The challenge—borrowed with blessings from the University of Toronto—launched in early March with posters, a government-wide email and postcards delivered to every provincial employee.

Were desk jockeys the province over just waiting for an invitation to lunch?

Yes, actually.

It’s an “unwritten rule, almost,” says Parks-Hubley. “A lot of employees felt that if their managers didn’t take a lunch break they probably shouldn’t take one either.”

Colleen Gareau works at the PSC too. “A lot of us tend to work through lunch so we don’t get behind,” she says.

Both Gareau and Parks-Hubley make it a habit to go to lunch. It makes them feel good.

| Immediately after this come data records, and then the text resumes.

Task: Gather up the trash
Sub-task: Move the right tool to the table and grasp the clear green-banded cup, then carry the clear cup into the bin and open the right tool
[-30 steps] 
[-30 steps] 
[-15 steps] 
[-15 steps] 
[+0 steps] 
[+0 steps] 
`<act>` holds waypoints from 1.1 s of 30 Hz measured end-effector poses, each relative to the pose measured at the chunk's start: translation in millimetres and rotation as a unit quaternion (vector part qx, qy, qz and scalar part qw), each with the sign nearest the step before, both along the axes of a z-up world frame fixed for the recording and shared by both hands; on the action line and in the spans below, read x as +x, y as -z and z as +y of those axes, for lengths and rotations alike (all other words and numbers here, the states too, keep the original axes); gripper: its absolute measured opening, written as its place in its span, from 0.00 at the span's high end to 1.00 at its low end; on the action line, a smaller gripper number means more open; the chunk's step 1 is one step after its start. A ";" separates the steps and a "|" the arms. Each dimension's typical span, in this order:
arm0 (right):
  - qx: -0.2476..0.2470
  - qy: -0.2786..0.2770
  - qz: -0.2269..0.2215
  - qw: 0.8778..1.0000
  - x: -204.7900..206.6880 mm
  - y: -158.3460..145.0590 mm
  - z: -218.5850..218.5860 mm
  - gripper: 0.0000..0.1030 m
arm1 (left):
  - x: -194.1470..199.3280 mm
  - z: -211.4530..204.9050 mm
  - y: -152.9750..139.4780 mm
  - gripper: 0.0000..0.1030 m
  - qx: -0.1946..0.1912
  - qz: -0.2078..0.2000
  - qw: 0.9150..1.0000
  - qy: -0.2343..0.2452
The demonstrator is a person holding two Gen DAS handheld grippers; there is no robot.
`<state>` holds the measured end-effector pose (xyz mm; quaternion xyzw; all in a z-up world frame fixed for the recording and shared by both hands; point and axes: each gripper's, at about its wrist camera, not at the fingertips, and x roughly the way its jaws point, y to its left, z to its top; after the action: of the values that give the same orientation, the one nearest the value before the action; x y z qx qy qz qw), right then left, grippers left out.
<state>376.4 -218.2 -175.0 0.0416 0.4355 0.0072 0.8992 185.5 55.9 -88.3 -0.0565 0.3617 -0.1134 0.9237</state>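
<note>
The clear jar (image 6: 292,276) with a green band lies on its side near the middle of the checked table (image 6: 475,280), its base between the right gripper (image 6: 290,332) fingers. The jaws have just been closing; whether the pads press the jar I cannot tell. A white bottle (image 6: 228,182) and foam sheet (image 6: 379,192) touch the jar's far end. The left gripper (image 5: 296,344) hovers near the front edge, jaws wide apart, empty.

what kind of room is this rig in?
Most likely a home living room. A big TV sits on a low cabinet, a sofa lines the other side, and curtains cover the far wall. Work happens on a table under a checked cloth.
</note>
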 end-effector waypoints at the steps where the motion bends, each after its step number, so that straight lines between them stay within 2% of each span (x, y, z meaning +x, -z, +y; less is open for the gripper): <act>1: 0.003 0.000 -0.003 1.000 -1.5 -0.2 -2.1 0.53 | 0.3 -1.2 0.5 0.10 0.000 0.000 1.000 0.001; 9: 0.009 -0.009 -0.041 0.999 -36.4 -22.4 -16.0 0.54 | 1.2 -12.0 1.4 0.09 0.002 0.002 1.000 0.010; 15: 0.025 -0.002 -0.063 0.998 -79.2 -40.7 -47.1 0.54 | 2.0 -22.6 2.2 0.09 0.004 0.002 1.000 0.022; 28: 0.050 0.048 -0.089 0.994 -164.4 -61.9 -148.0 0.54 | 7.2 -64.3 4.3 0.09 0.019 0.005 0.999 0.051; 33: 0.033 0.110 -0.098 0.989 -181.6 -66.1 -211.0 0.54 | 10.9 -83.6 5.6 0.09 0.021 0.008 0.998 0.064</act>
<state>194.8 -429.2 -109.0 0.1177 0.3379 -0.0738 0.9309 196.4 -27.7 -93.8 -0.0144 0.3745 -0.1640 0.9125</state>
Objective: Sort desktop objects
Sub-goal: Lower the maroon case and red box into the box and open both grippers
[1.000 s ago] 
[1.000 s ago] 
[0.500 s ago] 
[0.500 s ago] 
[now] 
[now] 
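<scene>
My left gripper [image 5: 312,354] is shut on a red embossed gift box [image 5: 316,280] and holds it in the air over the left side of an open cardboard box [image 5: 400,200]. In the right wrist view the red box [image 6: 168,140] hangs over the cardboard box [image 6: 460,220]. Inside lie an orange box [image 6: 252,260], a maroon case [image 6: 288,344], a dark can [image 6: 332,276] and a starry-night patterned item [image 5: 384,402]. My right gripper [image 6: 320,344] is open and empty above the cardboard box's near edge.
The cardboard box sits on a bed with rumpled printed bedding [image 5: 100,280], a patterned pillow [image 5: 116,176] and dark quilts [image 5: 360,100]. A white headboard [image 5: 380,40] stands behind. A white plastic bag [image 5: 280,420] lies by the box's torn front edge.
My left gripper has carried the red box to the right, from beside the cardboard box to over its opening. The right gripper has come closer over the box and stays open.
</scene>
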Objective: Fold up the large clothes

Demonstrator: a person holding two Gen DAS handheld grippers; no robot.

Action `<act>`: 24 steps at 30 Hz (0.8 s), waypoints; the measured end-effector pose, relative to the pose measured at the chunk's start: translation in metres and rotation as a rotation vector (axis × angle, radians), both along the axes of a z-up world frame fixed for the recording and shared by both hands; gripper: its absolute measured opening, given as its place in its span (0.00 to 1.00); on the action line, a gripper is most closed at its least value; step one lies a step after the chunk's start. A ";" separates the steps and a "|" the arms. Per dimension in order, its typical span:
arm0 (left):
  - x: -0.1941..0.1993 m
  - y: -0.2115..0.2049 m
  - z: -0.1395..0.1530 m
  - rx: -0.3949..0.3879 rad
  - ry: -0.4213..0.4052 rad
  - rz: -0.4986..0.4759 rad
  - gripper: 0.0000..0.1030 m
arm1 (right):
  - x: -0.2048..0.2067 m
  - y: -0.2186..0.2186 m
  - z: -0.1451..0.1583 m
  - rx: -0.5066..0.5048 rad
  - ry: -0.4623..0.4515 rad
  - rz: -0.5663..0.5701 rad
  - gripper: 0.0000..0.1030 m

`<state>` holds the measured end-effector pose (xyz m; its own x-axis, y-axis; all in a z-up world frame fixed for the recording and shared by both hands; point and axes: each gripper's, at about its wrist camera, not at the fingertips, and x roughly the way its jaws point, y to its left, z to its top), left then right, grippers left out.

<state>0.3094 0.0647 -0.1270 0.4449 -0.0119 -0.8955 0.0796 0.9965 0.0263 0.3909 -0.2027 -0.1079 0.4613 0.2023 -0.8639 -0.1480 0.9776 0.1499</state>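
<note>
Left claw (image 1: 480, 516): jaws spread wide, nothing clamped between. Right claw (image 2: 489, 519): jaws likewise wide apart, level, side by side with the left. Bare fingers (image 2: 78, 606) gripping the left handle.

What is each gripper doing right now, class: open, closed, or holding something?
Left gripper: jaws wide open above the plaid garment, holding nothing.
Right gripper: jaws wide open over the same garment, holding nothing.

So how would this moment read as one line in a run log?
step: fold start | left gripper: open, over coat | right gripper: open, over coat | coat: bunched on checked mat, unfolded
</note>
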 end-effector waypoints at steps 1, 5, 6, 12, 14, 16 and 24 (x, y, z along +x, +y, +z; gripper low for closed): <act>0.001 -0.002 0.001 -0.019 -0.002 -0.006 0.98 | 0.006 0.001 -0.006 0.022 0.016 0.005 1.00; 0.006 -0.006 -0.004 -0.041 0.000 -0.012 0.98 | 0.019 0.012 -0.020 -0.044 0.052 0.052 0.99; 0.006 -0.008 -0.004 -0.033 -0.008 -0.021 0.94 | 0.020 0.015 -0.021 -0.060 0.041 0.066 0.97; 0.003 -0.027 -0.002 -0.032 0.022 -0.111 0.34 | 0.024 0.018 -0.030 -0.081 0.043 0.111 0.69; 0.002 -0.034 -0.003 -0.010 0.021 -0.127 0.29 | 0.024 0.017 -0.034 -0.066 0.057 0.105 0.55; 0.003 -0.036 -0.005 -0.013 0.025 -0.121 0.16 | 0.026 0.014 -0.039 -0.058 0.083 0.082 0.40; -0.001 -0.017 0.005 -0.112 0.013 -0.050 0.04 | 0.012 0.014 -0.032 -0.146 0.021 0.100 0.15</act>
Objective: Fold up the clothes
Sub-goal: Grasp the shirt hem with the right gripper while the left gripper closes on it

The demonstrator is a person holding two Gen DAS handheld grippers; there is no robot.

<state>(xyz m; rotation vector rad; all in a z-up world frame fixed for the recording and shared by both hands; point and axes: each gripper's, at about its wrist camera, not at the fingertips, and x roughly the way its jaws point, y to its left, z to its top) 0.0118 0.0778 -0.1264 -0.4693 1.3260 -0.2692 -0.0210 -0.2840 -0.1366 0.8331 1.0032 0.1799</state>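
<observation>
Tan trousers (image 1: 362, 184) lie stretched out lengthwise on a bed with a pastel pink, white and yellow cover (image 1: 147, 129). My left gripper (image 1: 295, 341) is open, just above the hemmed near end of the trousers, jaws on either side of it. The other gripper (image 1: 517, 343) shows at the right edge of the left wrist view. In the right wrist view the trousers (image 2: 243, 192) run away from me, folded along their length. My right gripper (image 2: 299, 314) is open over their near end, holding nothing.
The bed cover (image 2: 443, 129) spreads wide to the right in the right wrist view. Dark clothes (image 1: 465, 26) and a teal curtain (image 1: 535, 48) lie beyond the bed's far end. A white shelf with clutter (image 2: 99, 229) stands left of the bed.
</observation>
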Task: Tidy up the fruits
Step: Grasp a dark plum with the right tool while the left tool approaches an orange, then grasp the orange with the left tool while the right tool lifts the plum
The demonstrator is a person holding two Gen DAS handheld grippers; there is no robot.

That’s nice, but Take Back the Lunch Break and other programs aimed at making provincial staff healthier have bottom-line impact too: less absenteeism, lower health treatment costs and reduced drug claims, for starters.

“There are a lot of studies that speak to productivity—the keystroke speed of people doing data entry decreases without a midday break—but to mental health as well,” Gareau says. “There are studies that speak to stress and energy.”

Healthy workplace committees have been set up by employees in nearly every provincial department and each one has its own programs, like walking groups. Parks-Hubley and Gareau’s Public Service Commission, for its part, has a nearly completed resource manual for healthy eating at work, a caregiver-in-the-workplace support pilot and lunch-and-learn sessions where people can find out about nutrition and stress.

Newest is Take Back the Lunch Break. “Here at the PSC we do not have a lunch room for staff,” Gareau says. “So in one of our big board rooms once a week we provide fruit and the daily newspapers so people can at least get away from their desks and go into a calm area where they can chat with their colleagues and put their feet up and relax. It can be as simple as that.”

Are cots for post-lunch naps next? Don’t laugh. The Japanese Government’s Health, Labour and Welfare Ministry in 2003 recommended people nap daily for 20 to 30 minutes between waking and 3pm.

If the Nova Scotia provincial government starts viewing snoozes the same way it considers lunch breaks—as integral to overall health rather than a dent in productivity—Nova Scotia’s government employees might be the happiest, healthiest and most heroic workers around.

How would your boss react to a powernap? Email: [email protected]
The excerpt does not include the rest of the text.